#### EXERCISE OBJECTIVE:
In the entries that follow, the first line to write out is the one containing "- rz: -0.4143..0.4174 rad", and the last is the one containing "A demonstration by". Reproduce that stretch exactly, with nothing before or after it.

^^^^^^^^

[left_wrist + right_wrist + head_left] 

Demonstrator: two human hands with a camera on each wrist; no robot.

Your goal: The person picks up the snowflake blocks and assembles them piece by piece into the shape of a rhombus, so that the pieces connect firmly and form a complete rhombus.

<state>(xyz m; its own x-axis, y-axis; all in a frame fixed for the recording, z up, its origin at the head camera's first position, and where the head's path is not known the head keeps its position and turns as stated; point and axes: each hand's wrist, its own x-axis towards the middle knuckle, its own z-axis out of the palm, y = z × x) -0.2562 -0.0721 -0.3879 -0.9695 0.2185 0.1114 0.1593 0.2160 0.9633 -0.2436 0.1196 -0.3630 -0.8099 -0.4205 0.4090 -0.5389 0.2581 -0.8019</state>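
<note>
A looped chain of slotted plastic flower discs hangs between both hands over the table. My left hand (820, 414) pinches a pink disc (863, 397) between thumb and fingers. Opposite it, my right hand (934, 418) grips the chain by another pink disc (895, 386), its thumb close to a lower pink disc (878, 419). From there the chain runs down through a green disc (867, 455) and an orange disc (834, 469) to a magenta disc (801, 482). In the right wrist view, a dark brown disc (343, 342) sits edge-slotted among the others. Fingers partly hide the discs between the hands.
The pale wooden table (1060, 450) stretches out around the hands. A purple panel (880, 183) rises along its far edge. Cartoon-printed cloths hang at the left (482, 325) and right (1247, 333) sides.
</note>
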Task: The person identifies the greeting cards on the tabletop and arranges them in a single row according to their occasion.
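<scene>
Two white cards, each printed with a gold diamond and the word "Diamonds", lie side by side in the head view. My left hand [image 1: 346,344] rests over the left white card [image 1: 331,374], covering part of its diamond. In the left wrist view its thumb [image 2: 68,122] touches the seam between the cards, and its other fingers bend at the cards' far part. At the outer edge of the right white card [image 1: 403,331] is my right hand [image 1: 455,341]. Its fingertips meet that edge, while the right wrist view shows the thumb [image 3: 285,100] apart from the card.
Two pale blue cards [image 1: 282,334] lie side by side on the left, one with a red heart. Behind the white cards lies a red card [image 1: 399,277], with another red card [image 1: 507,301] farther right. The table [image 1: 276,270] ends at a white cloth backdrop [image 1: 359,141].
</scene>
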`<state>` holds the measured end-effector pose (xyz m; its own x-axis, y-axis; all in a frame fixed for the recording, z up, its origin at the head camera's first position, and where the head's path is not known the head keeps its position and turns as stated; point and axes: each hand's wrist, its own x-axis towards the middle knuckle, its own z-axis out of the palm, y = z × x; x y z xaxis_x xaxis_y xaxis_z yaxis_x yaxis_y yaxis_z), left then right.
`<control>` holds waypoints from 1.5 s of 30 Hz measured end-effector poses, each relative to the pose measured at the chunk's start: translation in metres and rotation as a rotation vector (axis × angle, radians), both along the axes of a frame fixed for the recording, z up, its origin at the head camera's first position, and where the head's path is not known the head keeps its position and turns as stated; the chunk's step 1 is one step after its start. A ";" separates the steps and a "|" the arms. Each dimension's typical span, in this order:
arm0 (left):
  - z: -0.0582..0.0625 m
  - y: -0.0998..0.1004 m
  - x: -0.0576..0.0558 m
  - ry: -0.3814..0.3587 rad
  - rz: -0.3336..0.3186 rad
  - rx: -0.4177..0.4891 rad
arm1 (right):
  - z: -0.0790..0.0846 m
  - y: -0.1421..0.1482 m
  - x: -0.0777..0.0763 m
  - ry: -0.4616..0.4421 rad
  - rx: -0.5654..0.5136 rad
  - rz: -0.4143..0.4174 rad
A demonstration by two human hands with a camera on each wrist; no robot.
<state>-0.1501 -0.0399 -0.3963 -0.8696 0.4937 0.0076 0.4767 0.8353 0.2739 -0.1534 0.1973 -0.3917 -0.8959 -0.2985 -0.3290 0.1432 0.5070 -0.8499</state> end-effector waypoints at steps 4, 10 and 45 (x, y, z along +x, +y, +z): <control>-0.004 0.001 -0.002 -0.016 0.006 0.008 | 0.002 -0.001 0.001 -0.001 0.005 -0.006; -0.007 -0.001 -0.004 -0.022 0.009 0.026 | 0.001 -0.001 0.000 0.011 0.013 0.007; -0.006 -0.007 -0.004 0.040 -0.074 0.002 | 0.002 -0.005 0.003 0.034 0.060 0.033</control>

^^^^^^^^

#### COMPLETED TASK:
  - rz: -0.4143..0.4174 rad
A demonstration by two human hands with a camera on each wrist; no robot.

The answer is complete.